I prepared a must and a recommendation list so you can use it as an essential checklist!

1) MUST List

Essential Documents

  • Valid passport
  • COE (Certificate of Eligibility): Original copy & extra copy (front and back)
  • Student visa
  • Admission letter from your enrolled school: You may be required to show this at the airport

Simple and basic. It’ll be nice to prepare an extra 1~2 copies of the COE and admission letter just in case you are required to show or submit them multiple times at the airport.


  • Visa/debit card under your name

When you make a phone number in Japan, many will require a credit card under your name.

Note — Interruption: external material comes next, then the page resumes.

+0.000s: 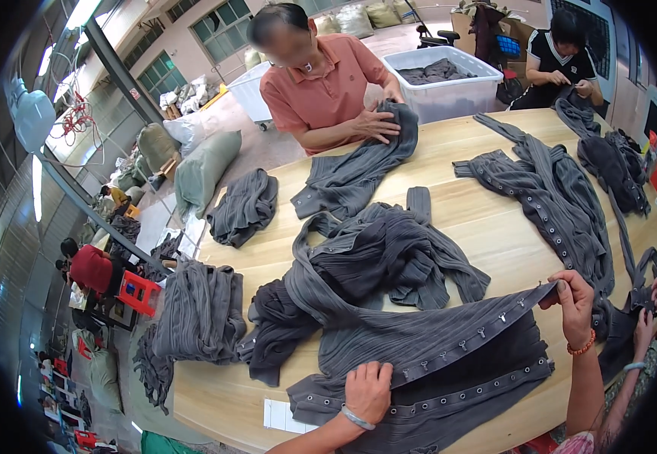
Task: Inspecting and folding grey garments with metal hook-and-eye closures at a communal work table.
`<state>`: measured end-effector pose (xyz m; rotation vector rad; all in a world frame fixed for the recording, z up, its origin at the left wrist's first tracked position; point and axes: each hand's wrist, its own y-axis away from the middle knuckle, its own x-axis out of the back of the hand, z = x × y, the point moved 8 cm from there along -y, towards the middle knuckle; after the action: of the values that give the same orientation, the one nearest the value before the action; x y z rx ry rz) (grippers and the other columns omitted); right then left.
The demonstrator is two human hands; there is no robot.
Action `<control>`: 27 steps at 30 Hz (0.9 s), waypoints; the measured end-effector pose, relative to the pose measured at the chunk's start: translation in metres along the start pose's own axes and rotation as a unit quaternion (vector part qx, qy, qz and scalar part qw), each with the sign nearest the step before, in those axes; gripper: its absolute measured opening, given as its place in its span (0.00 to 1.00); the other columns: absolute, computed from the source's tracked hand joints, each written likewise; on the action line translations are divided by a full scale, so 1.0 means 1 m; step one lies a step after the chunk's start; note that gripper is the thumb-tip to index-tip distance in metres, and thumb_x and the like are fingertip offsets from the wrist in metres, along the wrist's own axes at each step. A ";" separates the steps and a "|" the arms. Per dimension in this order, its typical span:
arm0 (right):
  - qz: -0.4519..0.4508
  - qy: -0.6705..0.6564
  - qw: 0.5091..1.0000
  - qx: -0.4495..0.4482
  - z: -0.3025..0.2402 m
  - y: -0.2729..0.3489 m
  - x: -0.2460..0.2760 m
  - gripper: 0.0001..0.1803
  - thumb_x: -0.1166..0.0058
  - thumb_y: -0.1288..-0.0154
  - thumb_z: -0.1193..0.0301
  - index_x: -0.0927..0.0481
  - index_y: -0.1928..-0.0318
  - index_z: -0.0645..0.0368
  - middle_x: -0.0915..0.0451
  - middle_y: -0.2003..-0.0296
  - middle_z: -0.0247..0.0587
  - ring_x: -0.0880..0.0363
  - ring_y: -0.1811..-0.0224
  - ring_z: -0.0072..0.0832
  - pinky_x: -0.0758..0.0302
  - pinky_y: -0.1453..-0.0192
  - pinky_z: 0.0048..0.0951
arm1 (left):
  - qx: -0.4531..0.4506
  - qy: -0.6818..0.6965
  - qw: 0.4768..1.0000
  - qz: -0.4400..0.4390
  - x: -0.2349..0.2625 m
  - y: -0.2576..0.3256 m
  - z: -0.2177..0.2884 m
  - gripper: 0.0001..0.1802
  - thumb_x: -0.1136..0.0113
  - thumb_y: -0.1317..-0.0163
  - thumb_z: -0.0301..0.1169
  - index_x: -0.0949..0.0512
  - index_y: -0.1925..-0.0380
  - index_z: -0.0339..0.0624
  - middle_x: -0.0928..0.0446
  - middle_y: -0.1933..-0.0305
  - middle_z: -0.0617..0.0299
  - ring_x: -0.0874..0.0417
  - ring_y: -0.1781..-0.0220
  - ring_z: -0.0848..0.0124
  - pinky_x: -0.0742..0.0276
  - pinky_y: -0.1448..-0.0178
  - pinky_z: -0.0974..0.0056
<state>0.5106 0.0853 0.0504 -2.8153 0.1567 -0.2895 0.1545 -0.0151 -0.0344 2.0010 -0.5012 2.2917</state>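
Room: a large workshop hall, windows (219, 26) along the upper left of the frame, stuffed sacks (201, 168) and stacked goods on the floor at left, people seated low at far left.

Surface: a wide pale wooden table (487, 227) fills the centre and right. Heaps of dark grey ribbed garments lie over it: a central pile (378, 261), a long strip with snap fasteners (548, 200) at upper right, a folded stack (244, 206) at the table's upper left edge, another bundle (200, 310) hanging over the left edge.

Container: a translucent white plastic bin (449, 87) at upper centre, beyond the table, holds more dark grey fabric. A second pale bin (251, 89) stands behind the person in the orange shirt (321, 87); contents not visible.

Other workers: orange-shirted person presses both hands on a garment at the far edge; a person in black (559, 57) at upper right handles fabric; other hands (650, 314) at the right edge.

Worked piece: grey pleated garment (434, 363) with two rows of metal snaps, lower centre, spread flat on the table. Left hand (368, 390) lies palm down on its snap band, fingers curled over the edge. Right hand (574, 303) pinches the band's far end, lifted slightly, at lower right.

Small: a white paper slip (279, 416) at the near table edge.
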 end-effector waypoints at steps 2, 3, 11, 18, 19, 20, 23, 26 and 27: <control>0.009 0.004 1.000 -0.006 0.005 -0.003 0.005 0.11 0.56 0.22 0.71 0.23 0.57 0.65 0.19 0.73 0.35 0.19 0.73 0.18 0.23 0.67 0.19 | 0.034 0.025 0.999 -0.008 0.013 -0.002 -0.024 0.25 0.37 0.63 0.23 0.22 0.58 0.47 0.25 0.59 0.61 0.24 0.56 0.60 0.32 0.55 0.57; 0.005 0.009 1.000 -0.003 0.008 -0.007 0.006 0.11 0.56 0.22 0.72 0.23 0.57 0.66 0.19 0.73 0.35 0.19 0.73 0.19 0.22 0.67 0.19 | 0.042 0.045 0.998 0.014 0.022 -0.002 -0.039 0.20 0.41 0.58 0.23 0.22 0.60 0.47 0.26 0.61 0.60 0.25 0.58 0.59 0.32 0.57 0.56; -0.093 0.049 0.990 -0.094 0.035 -0.068 -0.028 0.11 0.53 0.24 0.73 0.20 0.55 0.67 0.19 0.69 0.35 0.16 0.70 0.20 0.21 0.65 0.19 | 0.142 0.047 0.981 0.126 0.104 -0.010 -0.172 0.22 0.52 0.60 0.13 0.21 0.61 0.38 0.23 0.64 0.50 0.21 0.57 0.49 0.28 0.52 0.53; -0.095 0.067 0.992 0.054 0.008 -0.054 -0.011 0.09 0.55 0.25 0.78 0.20 0.55 0.67 0.19 0.63 0.34 0.24 0.61 0.16 0.26 0.54 0.18 | 0.047 0.034 0.983 0.177 0.110 -0.003 -0.158 0.27 0.49 0.58 0.12 0.19 0.54 0.37 0.20 0.57 0.52 0.21 0.53 0.53 0.30 0.43 0.56; -0.114 0.093 0.989 0.018 0.021 -0.040 -0.005 0.09 0.54 0.27 0.79 0.20 0.55 0.66 0.20 0.64 0.33 0.28 0.65 0.14 0.30 0.59 0.17 | 0.010 0.037 0.987 0.158 0.107 -0.001 -0.147 0.26 0.48 0.57 0.14 0.18 0.55 0.38 0.20 0.57 0.53 0.21 0.53 0.54 0.31 0.43 0.54; -0.128 0.104 0.986 0.033 0.025 -0.028 -0.006 0.09 0.53 0.28 0.80 0.19 0.56 0.66 0.21 0.66 0.33 0.30 0.68 0.14 0.33 0.63 0.17 | -0.015 0.036 0.992 0.123 0.096 0.005 -0.143 0.24 0.48 0.57 0.15 0.18 0.56 0.39 0.20 0.56 0.53 0.21 0.51 0.54 0.32 0.41 0.51; -0.179 0.127 0.974 -0.059 0.053 0.005 -0.003 0.08 0.52 0.30 0.80 0.18 0.58 0.65 0.21 0.66 0.33 0.28 0.66 0.16 0.31 0.61 0.19 | -0.055 0.000 0.998 0.039 0.071 0.022 -0.136 0.24 0.48 0.56 0.16 0.18 0.56 0.39 0.20 0.51 0.52 0.21 0.45 0.53 0.33 0.35 0.49; -0.215 0.134 0.952 -0.173 0.066 0.031 -0.001 0.08 0.51 0.31 0.79 0.17 0.59 0.64 0.19 0.64 0.35 0.26 0.65 0.20 0.29 0.60 0.22 | -0.054 -0.004 0.999 -0.001 0.062 0.030 -0.139 0.23 0.48 0.54 0.17 0.18 0.56 0.39 0.19 0.48 0.52 0.22 0.43 0.52 0.32 0.36 0.48; -0.220 0.157 0.956 -0.112 0.062 0.028 -0.002 0.08 0.50 0.32 0.79 0.17 0.60 0.64 0.19 0.65 0.36 0.25 0.65 0.21 0.29 0.59 0.23 | -0.054 -0.007 0.999 0.001 0.062 0.027 -0.141 0.22 0.48 0.53 0.18 0.18 0.55 0.39 0.19 0.49 0.52 0.22 0.43 0.52 0.32 0.36 0.48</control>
<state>0.5199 0.0772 -0.0170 -2.9805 -0.4007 -0.8719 0.0039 -0.0114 0.0054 1.9687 -0.6145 2.2032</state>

Doing without one is possible, but it’ll cause more hassle. However, you can’t immediately make a credit card in Japan with a Japanese bank account. So, I recommend you bring one that can be used internationally from your home country. If you don’t have one, don’t forget to sign up for one in advance.

  • Enough Yen Cash

Did you know that over 70% of Japanese people still use cash? Even though numerous cashless methods are available (such as IC card, Apple Pay, etc.), some restaurants and hospitals still accept only cash. You will likely encounter some instances where you’ll need cash.

Prescription medications

Don’t forget your prescription medicine! For personal use, you can bring up to one month’s worth of any prescription medicine (provided it is not prohibited in Japan). Check the link below for more details about bringing medicine and possibly bringing more than one month’s supply.

Also, birth control pills are available only via prescription in Japan. If you need to continue taking pills, bring at least 1 month’s worth of them so you can continue taking them until you’re able to go to hospitals in Japan after getting health insurance.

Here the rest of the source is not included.